**AIM OF THE EXERCISE**
Up to and including the final line, please copy every line exactly, starting from the one that contains "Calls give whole" in the material below.

* * * *

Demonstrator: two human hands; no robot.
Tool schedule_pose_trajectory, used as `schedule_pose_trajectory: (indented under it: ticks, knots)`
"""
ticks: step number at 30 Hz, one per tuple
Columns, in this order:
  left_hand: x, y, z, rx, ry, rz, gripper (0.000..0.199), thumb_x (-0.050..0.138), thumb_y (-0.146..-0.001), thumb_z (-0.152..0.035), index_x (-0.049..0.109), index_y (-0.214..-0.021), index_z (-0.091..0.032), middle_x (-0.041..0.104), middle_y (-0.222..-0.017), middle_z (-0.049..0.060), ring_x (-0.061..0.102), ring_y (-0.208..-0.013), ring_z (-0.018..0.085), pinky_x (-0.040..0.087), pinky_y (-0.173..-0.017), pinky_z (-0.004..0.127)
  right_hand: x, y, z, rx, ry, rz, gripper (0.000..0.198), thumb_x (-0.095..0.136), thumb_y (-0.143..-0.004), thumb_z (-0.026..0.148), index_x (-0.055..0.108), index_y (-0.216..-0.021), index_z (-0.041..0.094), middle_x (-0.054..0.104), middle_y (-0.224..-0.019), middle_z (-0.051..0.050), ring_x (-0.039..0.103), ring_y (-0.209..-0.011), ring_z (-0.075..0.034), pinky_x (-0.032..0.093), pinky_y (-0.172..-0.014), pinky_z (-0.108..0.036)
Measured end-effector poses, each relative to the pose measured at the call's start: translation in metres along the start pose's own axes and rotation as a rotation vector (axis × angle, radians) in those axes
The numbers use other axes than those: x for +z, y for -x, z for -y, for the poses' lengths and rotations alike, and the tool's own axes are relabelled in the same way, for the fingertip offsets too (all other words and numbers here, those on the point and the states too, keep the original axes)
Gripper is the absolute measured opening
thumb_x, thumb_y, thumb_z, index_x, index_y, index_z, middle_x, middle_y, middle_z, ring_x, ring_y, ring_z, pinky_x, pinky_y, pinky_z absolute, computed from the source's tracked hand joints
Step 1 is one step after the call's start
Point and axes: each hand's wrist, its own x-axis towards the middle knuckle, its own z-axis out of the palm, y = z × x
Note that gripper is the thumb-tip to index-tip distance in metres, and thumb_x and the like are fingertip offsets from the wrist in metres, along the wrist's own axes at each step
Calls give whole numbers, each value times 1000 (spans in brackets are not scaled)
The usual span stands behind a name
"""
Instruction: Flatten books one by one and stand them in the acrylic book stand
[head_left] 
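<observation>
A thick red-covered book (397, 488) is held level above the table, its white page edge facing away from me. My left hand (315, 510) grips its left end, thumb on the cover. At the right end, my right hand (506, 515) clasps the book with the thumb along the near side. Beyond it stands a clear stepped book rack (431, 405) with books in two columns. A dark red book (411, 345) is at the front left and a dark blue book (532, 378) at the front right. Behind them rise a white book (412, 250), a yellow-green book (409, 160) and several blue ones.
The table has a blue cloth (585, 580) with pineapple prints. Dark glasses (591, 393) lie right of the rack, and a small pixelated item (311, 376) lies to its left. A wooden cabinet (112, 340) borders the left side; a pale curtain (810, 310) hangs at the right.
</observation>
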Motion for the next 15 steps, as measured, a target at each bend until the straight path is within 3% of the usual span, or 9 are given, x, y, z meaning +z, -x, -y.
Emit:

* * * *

**RESPONSE TO THIS EXERCISE**
Calls give whole numbers, each value times 1000 (spans in brackets are not scaled)
The usual span stands behind a name
"""
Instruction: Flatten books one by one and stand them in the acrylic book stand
[head_left] 
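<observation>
A thick red-covered book (397, 488) is held level above the table, its white page edge facing away from me. My left hand (315, 510) grips its left end, thumb on the cover. At the right end, my right hand (506, 515) clasps the book with the thumb along the near side. Beyond it stands a clear stepped book rack (431, 405) with books in two columns. A dark red book (411, 345) is at the front left and a dark blue book (532, 378) at the front right. Behind them rise a white book (412, 250), a yellow-green book (409, 160) and several blue ones.
The table has a blue cloth (585, 580) with pineapple prints. Dark glasses (591, 393) lie right of the rack, and a small pixelated item (311, 376) lies to its left. A wooden cabinet (112, 340) borders the left side; a pale curtain (810, 310) hangs at the right.
</observation>
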Motion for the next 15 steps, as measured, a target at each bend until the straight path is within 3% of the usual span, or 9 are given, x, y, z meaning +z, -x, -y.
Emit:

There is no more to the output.